▶ _WHAT IS BEING ASKED_:
Go through the material below and please tally the lines that hold the word "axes"; the number alone is the answer.
****************************************
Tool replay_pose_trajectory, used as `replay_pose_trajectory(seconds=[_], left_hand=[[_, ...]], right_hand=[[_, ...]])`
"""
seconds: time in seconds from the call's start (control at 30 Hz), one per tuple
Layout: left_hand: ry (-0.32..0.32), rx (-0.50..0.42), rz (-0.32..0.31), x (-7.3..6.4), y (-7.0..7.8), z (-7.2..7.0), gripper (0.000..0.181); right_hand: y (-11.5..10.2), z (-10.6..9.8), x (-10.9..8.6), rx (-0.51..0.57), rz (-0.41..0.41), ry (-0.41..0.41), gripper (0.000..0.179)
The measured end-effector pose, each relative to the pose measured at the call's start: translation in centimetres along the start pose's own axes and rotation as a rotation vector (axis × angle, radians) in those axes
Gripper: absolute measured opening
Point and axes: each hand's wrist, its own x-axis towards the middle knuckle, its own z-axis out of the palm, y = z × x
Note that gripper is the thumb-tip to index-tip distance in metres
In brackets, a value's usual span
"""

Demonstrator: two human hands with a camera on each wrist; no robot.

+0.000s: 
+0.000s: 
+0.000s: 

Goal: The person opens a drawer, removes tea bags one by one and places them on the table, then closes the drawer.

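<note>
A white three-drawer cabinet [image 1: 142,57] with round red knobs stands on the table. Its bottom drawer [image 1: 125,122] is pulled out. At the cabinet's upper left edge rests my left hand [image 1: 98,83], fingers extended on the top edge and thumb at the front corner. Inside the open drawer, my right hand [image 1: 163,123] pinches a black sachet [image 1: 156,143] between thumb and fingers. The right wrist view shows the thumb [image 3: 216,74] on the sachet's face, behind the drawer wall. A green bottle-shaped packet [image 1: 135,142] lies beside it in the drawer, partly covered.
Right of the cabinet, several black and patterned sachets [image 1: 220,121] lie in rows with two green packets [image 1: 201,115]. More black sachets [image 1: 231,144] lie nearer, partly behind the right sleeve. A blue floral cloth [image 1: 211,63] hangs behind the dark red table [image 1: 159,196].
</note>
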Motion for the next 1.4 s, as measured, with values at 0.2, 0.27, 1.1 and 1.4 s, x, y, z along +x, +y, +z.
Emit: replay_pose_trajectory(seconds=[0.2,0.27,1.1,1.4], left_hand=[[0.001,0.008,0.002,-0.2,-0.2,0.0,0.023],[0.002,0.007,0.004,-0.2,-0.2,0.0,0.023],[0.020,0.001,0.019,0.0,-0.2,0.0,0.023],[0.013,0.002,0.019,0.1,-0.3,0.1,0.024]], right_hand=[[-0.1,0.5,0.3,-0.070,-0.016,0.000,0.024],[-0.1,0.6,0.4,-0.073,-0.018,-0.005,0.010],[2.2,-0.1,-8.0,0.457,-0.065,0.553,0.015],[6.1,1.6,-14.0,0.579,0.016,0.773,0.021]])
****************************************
▶ _ANSWER SPACE_:
2